Shortly after withdrawing his bid for presidency for health reasons, Señeres suffered a cardiac arrest and was admitted to the intensive care unit of the St. Luke's Medical Center in Taguig, which according to his sister-in-law was triggered by his diabetes. On February 8, 2016, in an interview with DZMM, his eldest son RJ said that Señeres died from his cardiac arrest that morning while at the intensive care unit. Señeres was 68 years old and was survived by his wife and their six children.

==Aftermath==
Señeres withdrew from the presidential race. However his certificate of withdrawal was not accepted since the law mandates that the candidate must file the document personally. Señeres died shortly after he backed out from the elections. In case of death, substitution is allowed provided that a member of the same party of and has the same surname of the candidate concerned.

On February 9, 2016, Señeres daughter, Hannah filed a motion to the Commission on Elections stating that he would not be substituted saying that it was among of his last wishes.
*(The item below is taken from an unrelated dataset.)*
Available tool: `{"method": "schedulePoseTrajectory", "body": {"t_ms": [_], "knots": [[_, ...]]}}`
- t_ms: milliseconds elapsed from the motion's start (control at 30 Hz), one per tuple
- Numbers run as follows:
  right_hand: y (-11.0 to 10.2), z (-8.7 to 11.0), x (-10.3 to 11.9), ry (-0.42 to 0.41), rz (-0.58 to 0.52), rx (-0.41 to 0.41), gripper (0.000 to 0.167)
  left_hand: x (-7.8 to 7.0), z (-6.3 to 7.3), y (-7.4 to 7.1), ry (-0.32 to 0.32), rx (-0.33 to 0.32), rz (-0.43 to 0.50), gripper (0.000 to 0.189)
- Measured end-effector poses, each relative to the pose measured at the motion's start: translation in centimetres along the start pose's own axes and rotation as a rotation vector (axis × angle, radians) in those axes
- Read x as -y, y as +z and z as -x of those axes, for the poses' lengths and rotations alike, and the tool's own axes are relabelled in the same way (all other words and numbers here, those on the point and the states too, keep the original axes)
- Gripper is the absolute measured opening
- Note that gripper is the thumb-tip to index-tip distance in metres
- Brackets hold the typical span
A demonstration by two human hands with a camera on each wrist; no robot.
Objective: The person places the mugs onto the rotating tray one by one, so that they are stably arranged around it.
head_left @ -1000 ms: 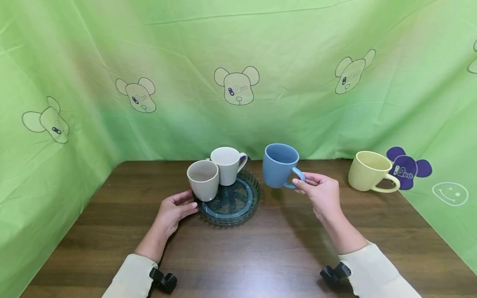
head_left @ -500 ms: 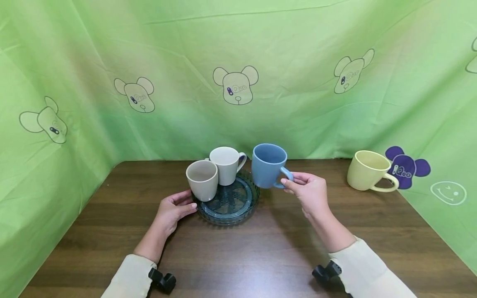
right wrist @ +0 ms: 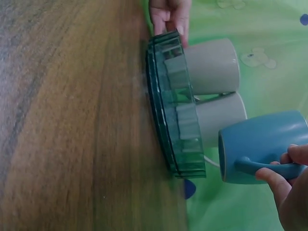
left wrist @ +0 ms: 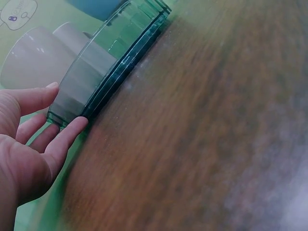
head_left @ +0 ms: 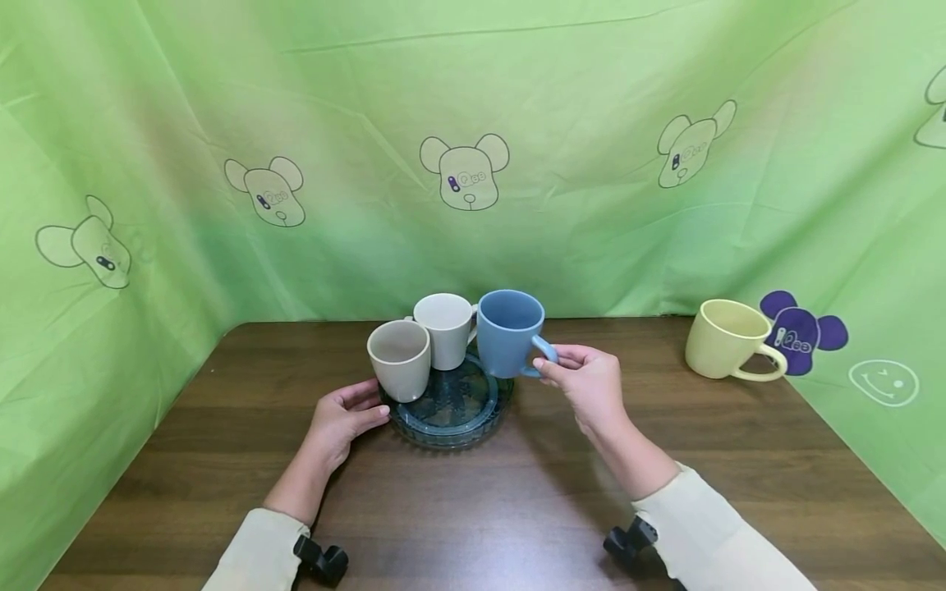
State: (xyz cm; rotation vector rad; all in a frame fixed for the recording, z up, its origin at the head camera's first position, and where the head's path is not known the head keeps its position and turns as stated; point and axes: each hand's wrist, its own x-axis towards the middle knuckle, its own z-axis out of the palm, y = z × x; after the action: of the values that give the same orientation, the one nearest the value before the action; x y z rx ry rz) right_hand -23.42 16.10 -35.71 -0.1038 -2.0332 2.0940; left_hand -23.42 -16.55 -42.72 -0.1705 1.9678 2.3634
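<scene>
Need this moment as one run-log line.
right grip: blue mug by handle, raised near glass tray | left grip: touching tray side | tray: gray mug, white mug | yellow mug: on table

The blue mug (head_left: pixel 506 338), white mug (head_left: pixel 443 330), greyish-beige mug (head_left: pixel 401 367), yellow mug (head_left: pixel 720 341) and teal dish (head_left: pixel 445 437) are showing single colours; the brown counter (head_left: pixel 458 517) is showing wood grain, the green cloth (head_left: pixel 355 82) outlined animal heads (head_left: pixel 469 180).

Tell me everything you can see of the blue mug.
The blue mug is plain, smooth, apparently ceramic, with one looped handle. It is roughly upright, mouth up, held above the glass dish's rim, not touching it. The right hand pinches the handle. Whether it touches the white mug, I cannot tell.
</scene>
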Motion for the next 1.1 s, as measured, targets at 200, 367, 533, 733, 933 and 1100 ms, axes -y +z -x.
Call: {"method": "schedulePoseTrajectory", "body": {"t_ms": [200, 367, 533, 733, 933, 1100], "knots": [[0.6, 0.0, -0.5, 0.026, 0.015, 0.013, 0.036, 0.1, 0.0, -0.1, -0.003, 0.0, 0.006, 0.054], [1.2, 0.3, -0.9, 0.035, 0.037, 0.026, 0.034, 0.1, 0.0, -0.1, -0.002, 0.001, 0.005, 0.054], [1.7, 0.6, -1.4, 0.041, 0.053, 0.027, 0.03, 0.0, 0.0, 0.0, -0.002, 0.003, 0.005, 0.055], [2.1, 1.0, -1.9, 0.035, 0.088, 0.027, 0.027, 0.1, -0.1, 0.0, -0.002, 0.012, 0.016, 0.055], [2.4, 0.9, -2.6, 0.052, 0.108, 0.028, 0.027, 0.1, -0.2, 0.1, -0.007, 0.016, 0.014, 0.055], [2.5, 0.8, -3.0, 0.038, 0.125, 0.026, 0.026, 0.1, -0.2, 0.1, -0.011, 0.022, 0.013, 0.055]]}}
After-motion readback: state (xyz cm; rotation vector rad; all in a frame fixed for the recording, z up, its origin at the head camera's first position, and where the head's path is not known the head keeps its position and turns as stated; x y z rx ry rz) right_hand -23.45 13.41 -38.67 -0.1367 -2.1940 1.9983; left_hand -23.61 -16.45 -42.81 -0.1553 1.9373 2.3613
Señeres was also said to refuse to endorse any of the five remaining presidential candidates. On the same day, an earlier motion was filed by Partido ng Manggagawa at Magsasaka to declare Señeres' presidential candidate slot vacant. Apolonia Comia-Soguilon, a lawyer and member of the party since 1995 was touted by Señeres' party to be Señeres' substitute candidate.

==Personal life==
He was married to Minnie Seneres with 7 children: Jay Thomas, Christian, Roy Jr. (RJ), Monique, Hannah, Hazel, Christopher. RJ and Hannah are the first and second nominees of OFW Family Club party-list.